- **Your objective**
Every line of the listing below must be printed again exactly, apart from its pictures.

= Beginning of Section =

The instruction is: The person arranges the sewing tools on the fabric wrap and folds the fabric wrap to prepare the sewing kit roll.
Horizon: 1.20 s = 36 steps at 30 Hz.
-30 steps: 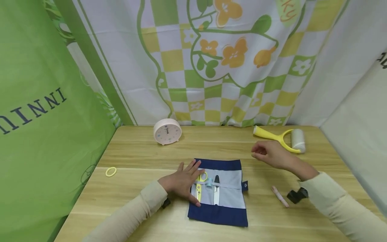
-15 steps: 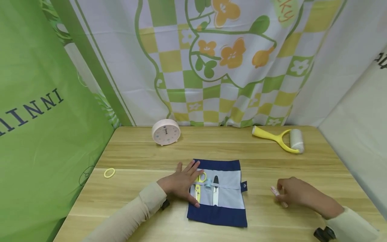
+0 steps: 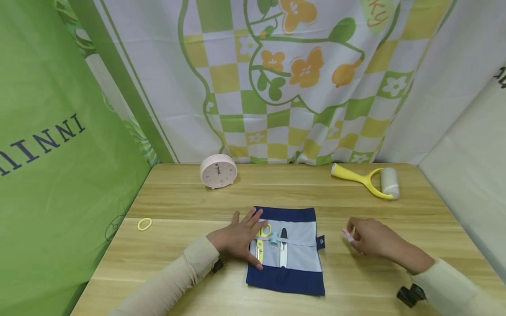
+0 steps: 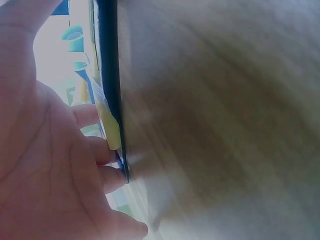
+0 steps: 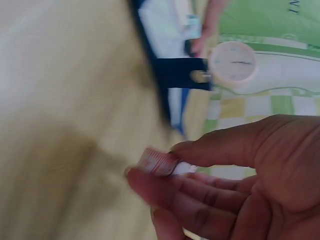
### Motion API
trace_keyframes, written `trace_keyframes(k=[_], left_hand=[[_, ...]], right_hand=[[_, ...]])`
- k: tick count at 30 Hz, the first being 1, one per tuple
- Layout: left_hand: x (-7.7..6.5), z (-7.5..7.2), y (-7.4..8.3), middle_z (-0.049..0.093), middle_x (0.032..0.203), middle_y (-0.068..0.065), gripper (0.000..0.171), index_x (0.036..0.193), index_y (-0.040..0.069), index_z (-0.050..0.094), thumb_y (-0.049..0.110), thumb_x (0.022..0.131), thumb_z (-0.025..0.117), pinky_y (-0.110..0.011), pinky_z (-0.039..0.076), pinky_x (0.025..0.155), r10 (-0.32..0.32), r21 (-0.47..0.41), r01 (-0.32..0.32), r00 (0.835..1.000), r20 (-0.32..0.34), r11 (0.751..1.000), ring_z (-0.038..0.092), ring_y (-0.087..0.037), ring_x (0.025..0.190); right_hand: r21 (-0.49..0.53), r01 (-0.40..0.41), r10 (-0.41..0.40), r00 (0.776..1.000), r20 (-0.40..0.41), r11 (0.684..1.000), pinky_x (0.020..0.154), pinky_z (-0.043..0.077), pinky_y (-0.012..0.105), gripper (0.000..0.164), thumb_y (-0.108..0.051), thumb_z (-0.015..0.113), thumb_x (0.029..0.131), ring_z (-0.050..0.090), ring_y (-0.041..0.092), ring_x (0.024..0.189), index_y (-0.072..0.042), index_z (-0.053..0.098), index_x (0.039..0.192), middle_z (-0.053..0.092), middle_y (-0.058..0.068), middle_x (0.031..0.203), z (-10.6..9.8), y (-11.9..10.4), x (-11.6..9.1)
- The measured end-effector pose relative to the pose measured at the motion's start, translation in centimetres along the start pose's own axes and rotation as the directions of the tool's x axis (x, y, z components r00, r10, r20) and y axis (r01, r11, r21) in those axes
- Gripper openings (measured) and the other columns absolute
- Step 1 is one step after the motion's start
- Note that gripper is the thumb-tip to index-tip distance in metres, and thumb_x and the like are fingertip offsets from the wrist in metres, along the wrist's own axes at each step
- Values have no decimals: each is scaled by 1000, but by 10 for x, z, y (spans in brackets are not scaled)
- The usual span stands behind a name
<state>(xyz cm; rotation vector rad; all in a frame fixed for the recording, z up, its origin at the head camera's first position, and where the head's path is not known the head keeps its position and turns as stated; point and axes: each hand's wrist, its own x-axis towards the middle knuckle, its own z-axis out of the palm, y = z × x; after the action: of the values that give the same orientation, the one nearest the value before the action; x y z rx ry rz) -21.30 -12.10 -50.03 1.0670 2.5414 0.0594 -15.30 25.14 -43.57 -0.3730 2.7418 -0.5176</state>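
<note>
My left hand (image 3: 238, 239) rests spread on the left edge of an unfolded navy-and-grey fabric sewing roll (image 3: 300, 283). Yellow scissors (image 3: 259, 250), partly under that hand, a light-blue thread spool (image 3: 274, 238) and thread snips (image 3: 283, 250) with a black end are tucked under the roll's strap. To the right of the roll, my right hand (image 3: 373, 238) pinches a slim pink-and-white strip (image 5: 159, 162) between thumb and fingers. Fine red lines mark the strip, like a folded tape measure; most of it is hidden by the fingers.
A pink clock (image 3: 218, 172) stands at the table's back left. Back right lies a yellow-handled lint roller (image 3: 365, 179). A yellow ring (image 3: 144, 224) is near the left edge. The roll's snap tab (image 3: 321, 242) sticks out rightward.
My right hand came down to the pink-and-white strip on the table, pinched it, and has moved slightly left and away from me with it. The left hand stays on the sewing roll.
</note>
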Motion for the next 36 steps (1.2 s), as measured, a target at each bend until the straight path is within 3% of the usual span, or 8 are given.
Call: trace_keyframes(k=[3, 5, 13, 22, 29, 36], left_hand=[[-2, -2, 0, -7, 171, -11, 127, 163, 20, 12, 85, 68, 66, -74, 9, 117, -1, -1, 2, 1000, 4, 1000, -5, -34, 158], [-2, -2, -1, -7, 171, -11, 127, 162, 20, 13, 85, 68, 66, -74, 10, 117, -1, 0, 1, 1000, 4, 1000, -5, -34, 158], [-1, 0, 0, -7, 171, -11, 126, 162, 20, 14, 83, 68, 68, -74, 9, 117, 5, -20, -5, 1000, 5, 1000, -6, -33, 158], [0, -3, 0, -6, 171, -10, 127, 162, 21, 14, 85, 67, 67, -73, 10, 118, -6, -11, 6, 1000, 9, 1000, -6, -32, 159], [1, 0, -1, -8, 171, -8, 126, 163, 23, 12, 85, 68, 66, -73, 9, 118, -5, -25, 6, 1000, 18, 1000, -8, -31, 159], [-1, 0, -1, -8, 171, -8, 126, 162, 22, 12, 85, 67, 66, -73, 9, 118, -9, -34, 9, 1000, 11, 999, -9, -30, 159]], right_hand=[[51, 85, -82, 996, -45, 995, 51, 42, 23, 49, -7, 68, 90, 55, 7, 55, 3, 52, 135, 63, -7, 68, -10, -16, 11], [92, 127, -121, 990, -68, 988, 50, 42, 23, 54, -6, 66, 92, 58, 8, 56, 3, 48, 141, 64, -6, 68, -13, -27, 20], [178, 164, -142, 981, -133, 970, 52, 48, 23, 41, -9, 70, 91, 64, 12, 58, 3, 58, 128, 67, -3, 69, 0, -65, 58], [263, 142, -99, 980, -171, 954, 50, 45, 23, 38, -12, 76, 87, 57, 8, 55, 1, 61, 120, 65, 1, 68, 32, -74, 98], [212, 140, -101, 978, -185, 967, 48, 42, 22, 30, -11, 76, 87, 54, 7, 53, -1, 62, 112, 62, -1, 65, 50, -75, 103], [195, 109, -72, 979, -188, 975, 50, 41, 22, 18, -12, 76, 88, 52, 9, 57, -4, 66, 100, 61, 0, 70, 53, -77, 103]])
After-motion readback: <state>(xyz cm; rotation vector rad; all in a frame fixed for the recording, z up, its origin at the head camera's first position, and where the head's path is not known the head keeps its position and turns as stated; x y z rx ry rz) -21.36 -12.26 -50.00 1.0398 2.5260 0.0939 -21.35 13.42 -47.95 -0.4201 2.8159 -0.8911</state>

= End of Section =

- **Answer section**
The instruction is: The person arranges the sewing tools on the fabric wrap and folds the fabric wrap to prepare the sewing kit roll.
Horizon: 1.20 s = 36 steps at 30 Hz.
-30 steps: 
-15 steps: 
+0 steps: 
+0 steps: 
+0 steps: 
### Motion API
trace_keyframes, written `trace_keyframes(k=[_], left_hand=[[_, ...]], right_hand=[[_, ...]])`
- k: tick count at 30 Hz, the first being 1, one per tuple
- Layout: left_hand: x (-7.7..6.5), z (-7.5..7.2), y (-7.4..8.3), middle_z (-0.049..0.093), middle_x (0.032..0.203), middle_y (-0.068..0.065), gripper (0.000..0.171), index_x (0.036..0.193), index_y (-0.040..0.069), index_z (-0.050..0.094), thumb_y (-0.049..0.110), thumb_x (0.022..0.131), thumb_z (-0.025..0.117), pinky_y (-0.110..0.011), pinky_z (-0.039..0.076), pinky_x (0.025..0.155), r10 (-0.32..0.32), r21 (-0.47..0.41), r01 (-0.32..0.32), r00 (0.835..1.000), r20 (-0.32..0.34), r11 (0.751..1.000), ring_z (-0.038..0.092), ring_y (-0.087..0.037), ring_x (0.025..0.190); right_hand: r21 (-0.49..0.53), r01 (-0.40..0.41), r10 (-0.41..0.40), r00 (0.776..1.000), r20 (-0.40..0.41), r11 (0.684..1.000), pinky_x (0.020..0.154), pinky_z (-0.043..0.077), pinky_y (-0.012..0.105), gripper (0.000..0.164), thumb_y (-0.108..0.051), thumb_z (-0.015..0.113), thumb_x (0.029..0.131), ring_z (-0.050..0.090), ring_y (-0.041..0.092), ring_x (0.024..0.189), index_y (-0.072..0.042), index_z (-0.053..0.098), index_x (0.039..0.192), middle_z (-0.053..0.092), middle_y (-0.058..0.068), middle_x (0.031..0.203), z (-10.6..9.8), y (-11.9..10.4), x (-11.6..9.1)
- The measured end-effector pose relative to the pose measured at the motion's start, translation in centimetres along the start pose's own axes and rotation as the directions of the tool's x axis (x, y, z components r00, r10, r20) and y axis (r01, r11, r21) in those axes
- Gripper openings (measured) and the other columns absolute
- Step 1 is one step after the motion's start
- Note that gripper is the thumb-tip to index-tip distance in metres, and thumb_x and the like are fingertip offsets from the wrist in metres, along the wrist's own axes at each step
- Values have no decimals: each is scaled by 1000, but by 10 for x, z, y (spans in brackets are not scaled)
- The usual span stands behind a name
<state>(xyz cm; rotation vector rad; all in a frame fixed for the recording, z up, its origin at the head camera's first position, and where the head's path is not known the head keeps its position and turns as stated; point and axes: each hand's wrist, its own x-axis towards the middle knuckle, its own z-axis out of the palm, y = z × x; after the action: of the values that give the same orientation, the one nearest the value before the action; x y z rx ry rz) -21.30 -12.10 -50.03 1.0670 2.5414 0.0594 -15.30 25.14 -43.57 -0.3730 2.7418 -0.5176</state>
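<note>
My left hand (image 3: 238, 239) rests spread on the left edge of an unfolded navy-and-grey fabric sewing roll (image 3: 300, 283). Yellow scissors (image 3: 259, 250), partly under that hand, a light-blue thread spool (image 3: 274, 238) and thread snips (image 3: 283, 250) with a black end are tucked under the roll's strap. To the right of the roll, my right hand (image 3: 373, 238) pinches a slim pink-and-white strip (image 5: 159, 162) between thumb and fingers. Fine red lines mark the strip, like a folded tape measure; most of it is hidden by the fingers.
A pink clock (image 3: 218, 172) stands at the table's back left. Back right lies a yellow-handled lint roller (image 3: 365, 179). A yellow ring (image 3: 144, 224) is near the left edge. The roll's snap tab (image 3: 321, 242) sticks out rightward.
My right hand came down to the pink-and-white strip on the table, pinched it, and has moved slightly left and away from me with it. The left hand stays on the sewing roll.
</note>
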Motion for the next 36 steps (1.2 s), as measured, a target at each bend until the straight path is within 3% of the usual span, or 8 are given.
Call: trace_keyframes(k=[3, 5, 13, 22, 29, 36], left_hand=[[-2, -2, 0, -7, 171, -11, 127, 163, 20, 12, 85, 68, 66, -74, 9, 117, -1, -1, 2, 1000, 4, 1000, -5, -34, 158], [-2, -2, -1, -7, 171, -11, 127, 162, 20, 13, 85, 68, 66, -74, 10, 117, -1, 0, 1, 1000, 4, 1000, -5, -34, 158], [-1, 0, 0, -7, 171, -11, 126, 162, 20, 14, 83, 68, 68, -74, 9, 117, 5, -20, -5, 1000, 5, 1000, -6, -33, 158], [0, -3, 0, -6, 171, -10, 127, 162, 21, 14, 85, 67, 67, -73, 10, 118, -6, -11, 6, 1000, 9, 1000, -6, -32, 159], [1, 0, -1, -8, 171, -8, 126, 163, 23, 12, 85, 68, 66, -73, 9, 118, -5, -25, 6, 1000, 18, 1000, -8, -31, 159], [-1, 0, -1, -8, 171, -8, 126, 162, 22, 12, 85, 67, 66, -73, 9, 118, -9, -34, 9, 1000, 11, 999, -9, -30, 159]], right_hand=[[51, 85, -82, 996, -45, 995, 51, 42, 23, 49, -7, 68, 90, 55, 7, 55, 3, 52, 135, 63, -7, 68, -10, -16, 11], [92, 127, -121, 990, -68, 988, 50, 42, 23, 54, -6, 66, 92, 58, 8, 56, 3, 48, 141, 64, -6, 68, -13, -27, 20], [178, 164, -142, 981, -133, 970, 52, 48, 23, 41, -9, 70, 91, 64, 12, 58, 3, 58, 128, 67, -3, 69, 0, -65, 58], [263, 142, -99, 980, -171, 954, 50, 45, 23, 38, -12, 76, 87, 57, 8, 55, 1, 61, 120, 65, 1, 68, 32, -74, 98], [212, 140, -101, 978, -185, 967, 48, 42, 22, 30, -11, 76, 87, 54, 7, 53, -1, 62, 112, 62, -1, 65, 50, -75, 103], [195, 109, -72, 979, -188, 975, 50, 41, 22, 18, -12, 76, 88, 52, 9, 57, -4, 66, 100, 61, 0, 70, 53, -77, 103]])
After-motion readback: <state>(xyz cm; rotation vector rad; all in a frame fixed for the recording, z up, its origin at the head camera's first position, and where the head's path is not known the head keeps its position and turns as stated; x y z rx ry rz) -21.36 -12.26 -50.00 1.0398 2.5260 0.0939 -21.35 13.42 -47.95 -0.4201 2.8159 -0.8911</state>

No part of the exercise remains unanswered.